» **Exercise**
What is needed is a word-for-word copy of the listing below, without pictures.

» **Data block**
************

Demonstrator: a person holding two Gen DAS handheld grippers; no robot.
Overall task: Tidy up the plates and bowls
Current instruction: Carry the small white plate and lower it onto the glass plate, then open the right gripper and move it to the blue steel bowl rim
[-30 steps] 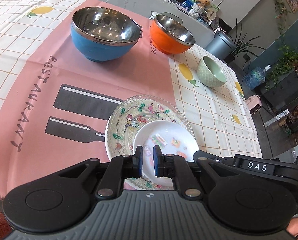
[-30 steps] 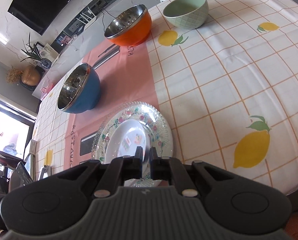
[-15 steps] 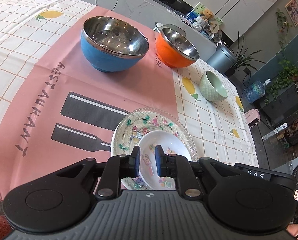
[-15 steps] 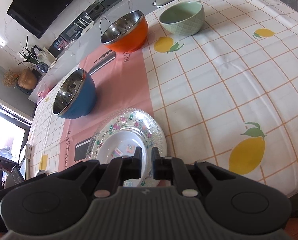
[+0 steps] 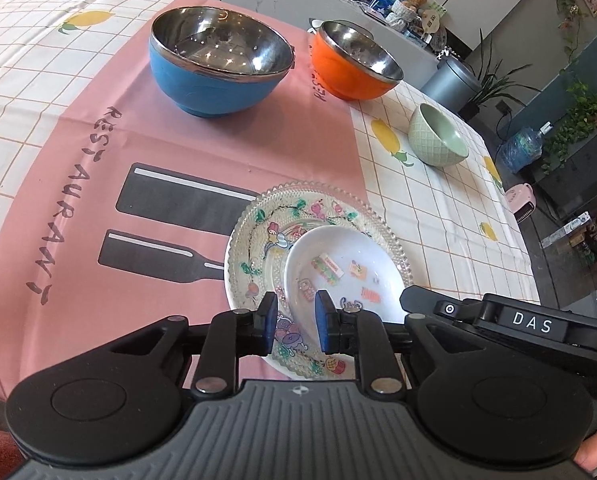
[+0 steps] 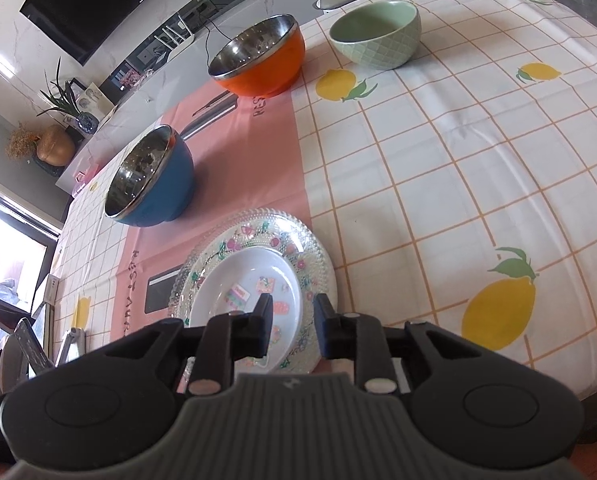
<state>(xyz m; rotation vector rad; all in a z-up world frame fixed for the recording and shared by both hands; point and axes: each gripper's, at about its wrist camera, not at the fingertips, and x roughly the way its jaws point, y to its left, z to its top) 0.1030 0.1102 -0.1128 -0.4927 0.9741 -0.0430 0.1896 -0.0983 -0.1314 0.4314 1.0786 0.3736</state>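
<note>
Reading across the pink runner (image 5: 202,136) is the word "RESTAURANT" in dark letters, once along its left edge and again in part beside the orange bowl (image 5: 354,66), next to printed knife and spatula shapes. White letters "DAS" sit on the right hand-held gripper (image 6: 291,322), whose black body shows at the lower right of the left wrist view. The small stickers inside the white dish (image 5: 342,272) are too small to read.

The left hand-held gripper (image 5: 295,326) has its blue-padded fingers (image 5: 269,322) parted by a narrow gap, holding nothing, poised over the near rim of the white dish. The right hand-held gripper is likewise slightly parted and empty, over the near edge of the glass plate (image 6: 318,256).

The white dish lies inside the glass plate, off-centre toward the near right side. That plate rests on the counter (image 6: 458,152), straddling the runner's edge and the lemon-print checked cloth. The blue bowl (image 5: 218,68) and the orange bowl stand apart on the runner farther back; the green bowl (image 5: 438,136) stands on the checked cloth, off to the right.
</note>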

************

» **Response for this exercise**
Demonstrator: a person holding two Gen DAS handheld grippers; no robot.
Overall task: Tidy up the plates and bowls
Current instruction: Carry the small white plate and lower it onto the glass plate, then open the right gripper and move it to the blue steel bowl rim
[-30 steps] 
[-30 steps] 
[-15 steps] 
[-15 steps] 
[+0 steps] 
[+0 steps] 
<state>(xyz m; rotation vector rad; all in a z-up world frame fixed for the recording and shared by both hands; point and axes: each gripper's, at about its wrist camera, not at the fingertips, and x roughly the way its jaws point, y to its left, z to its top) 0.1030 0.1102 -0.1128 -0.4927 0.9741 -0.0430 0.1896 -0.0983 -0.1314 0.4314 1.0786 0.3736</state>
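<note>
Reading across the pink runner (image 5: 202,136) is the word "RESTAURANT" in dark letters, once along its left edge and again in part beside the orange bowl (image 5: 354,66), next to printed knife and spatula shapes. White letters "DAS" sit on the right hand-held gripper (image 6: 291,322), whose black body shows at the lower right of the left wrist view. The small stickers inside the white dish (image 5: 342,272) are too small to read.

The left hand-held gripper (image 5: 295,326) has its blue-padded fingers (image 5: 269,322) parted by a narrow gap, holding nothing, poised over the near rim of the white dish. The right hand-held gripper is likewise slightly parted and empty, over the near edge of the glass plate (image 6: 318,256).

The white dish lies inside the glass plate, off-centre toward the near right side. That plate rests on the counter (image 6: 458,152), straddling the runner's edge and the lemon-print checked cloth. The blue bowl (image 5: 218,68) and the orange bowl stand apart on the runner farther back; the green bowl (image 5: 438,136) stands on the checked cloth, off to the right.
</note>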

This exercise requires nothing further.